Chra verlangt naar de puurheid van Speedo. Zo erg zelfs dat ze zich op een gegeven moment letterlijk op hem stort. Chra is wanhopig. Ze zit in een verschrikkelijk huwelijk en wordt van binnenuit opgevreten door kanker. Haar man zorgt voor haar meer uit gewoonte dan uit liefde. Hij zal dat doen tot haar botten in de koude grond liggen.
Harco krijgt niet de vleselijke liefde die hij verlangt van Speedo en in zijn werk lijkt hij ook niet te slagen. Het ontbreekt hem aan doorzettingsvermogen. Op het einde van het stuk gaat Speedo terug naar Chili om daar te trouwen met zijn jeugdliefde, een vrouw nota bene. Harco blijft alleen achter zonder liefde en zonder werk.
Na deze voorstelling gezien te hebben vraag ik mij af wat de noodzaak van dit stuk was. De personages hebben mij niet weten te raken. Er wordt vanaf het begin heel explosief gespeeld en zo hebben de spelers, en vooral Carine Crutzen in het eerste kwartier al hun kruit verschoten. De tekst zou interessant kunnen zijn, er wordt gesproken van een poëtische tekst, ware het niet dat er zo snel wordt gesproken dat je geen tijd hebt om de tekst te laten bezinken. Ook zit er in het spel nauwelijks een rustmoment.

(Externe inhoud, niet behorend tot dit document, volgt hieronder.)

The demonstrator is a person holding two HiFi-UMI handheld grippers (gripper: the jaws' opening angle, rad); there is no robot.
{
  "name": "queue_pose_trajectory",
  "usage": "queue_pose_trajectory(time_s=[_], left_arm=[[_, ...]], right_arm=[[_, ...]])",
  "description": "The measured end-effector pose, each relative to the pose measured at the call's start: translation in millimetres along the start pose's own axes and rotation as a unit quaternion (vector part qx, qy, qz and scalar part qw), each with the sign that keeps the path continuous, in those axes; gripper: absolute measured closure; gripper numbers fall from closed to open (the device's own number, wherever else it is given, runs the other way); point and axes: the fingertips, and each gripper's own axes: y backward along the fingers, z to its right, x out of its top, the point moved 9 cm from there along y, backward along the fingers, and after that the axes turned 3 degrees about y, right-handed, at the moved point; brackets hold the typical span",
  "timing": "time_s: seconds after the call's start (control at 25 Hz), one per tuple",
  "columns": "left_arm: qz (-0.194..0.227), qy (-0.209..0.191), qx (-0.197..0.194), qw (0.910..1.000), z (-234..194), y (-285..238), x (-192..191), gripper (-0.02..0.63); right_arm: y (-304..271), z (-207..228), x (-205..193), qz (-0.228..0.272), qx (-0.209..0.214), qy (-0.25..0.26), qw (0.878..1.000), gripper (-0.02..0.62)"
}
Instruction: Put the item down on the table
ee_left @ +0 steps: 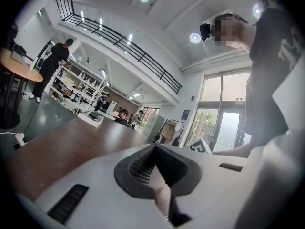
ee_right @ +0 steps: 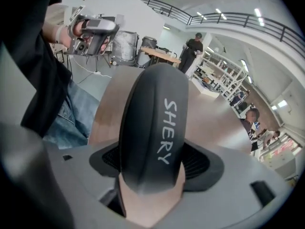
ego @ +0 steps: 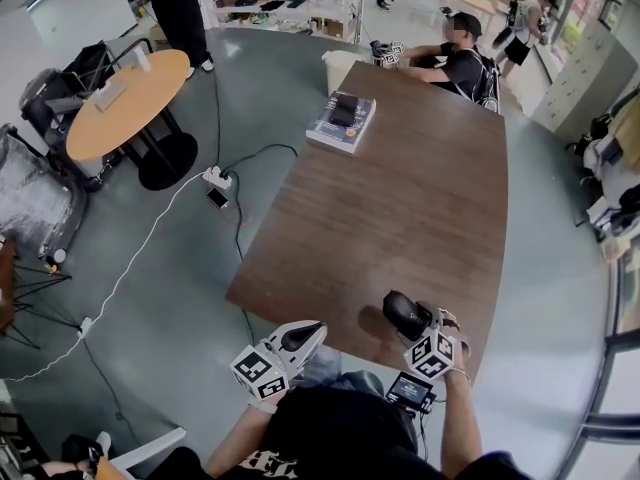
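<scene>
— What colour is the smooth oblong case (ee_right: pixel 152 109) in the right tongs (ee_right: pixel 152 162)?
— Matte black, with white lettering. Beneath them, the long wooden table (ego: pixel 400 198) is dark brown and grained. On the left tongs (ego: pixel 312 333), the marker cube (ego: pixel 262 373) has black-and-white squares.

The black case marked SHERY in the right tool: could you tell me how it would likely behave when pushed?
The black case shows no dent in the right tool, so it is probably stiff. Its smooth shell may slide on the table. Its rounded sides suggest it could rock.
</scene>
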Motion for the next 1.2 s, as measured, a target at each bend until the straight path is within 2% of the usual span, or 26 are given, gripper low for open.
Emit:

Het is raar want deze spelers zijn zeker niet onverdienstelijk. Het decor ziet er niet slecht uit en schrijver Rob de Graafis ook niet verkeerd. Toch is deze voorstelling niet geslaagd. Wellicht zit het in de letterlijkheid waarvoor door regisseur Ger Thijs gekozen is. Er worden teveel rode deuren rood geverfd. Daardoor gaat het verhaal slechts over lokale luxeproblematiek. Misschien als er een meer metaforische aanpak was geweest had die meer kunnen zeggen over de het zielloze verlangenloze van een westers welvaartsmens.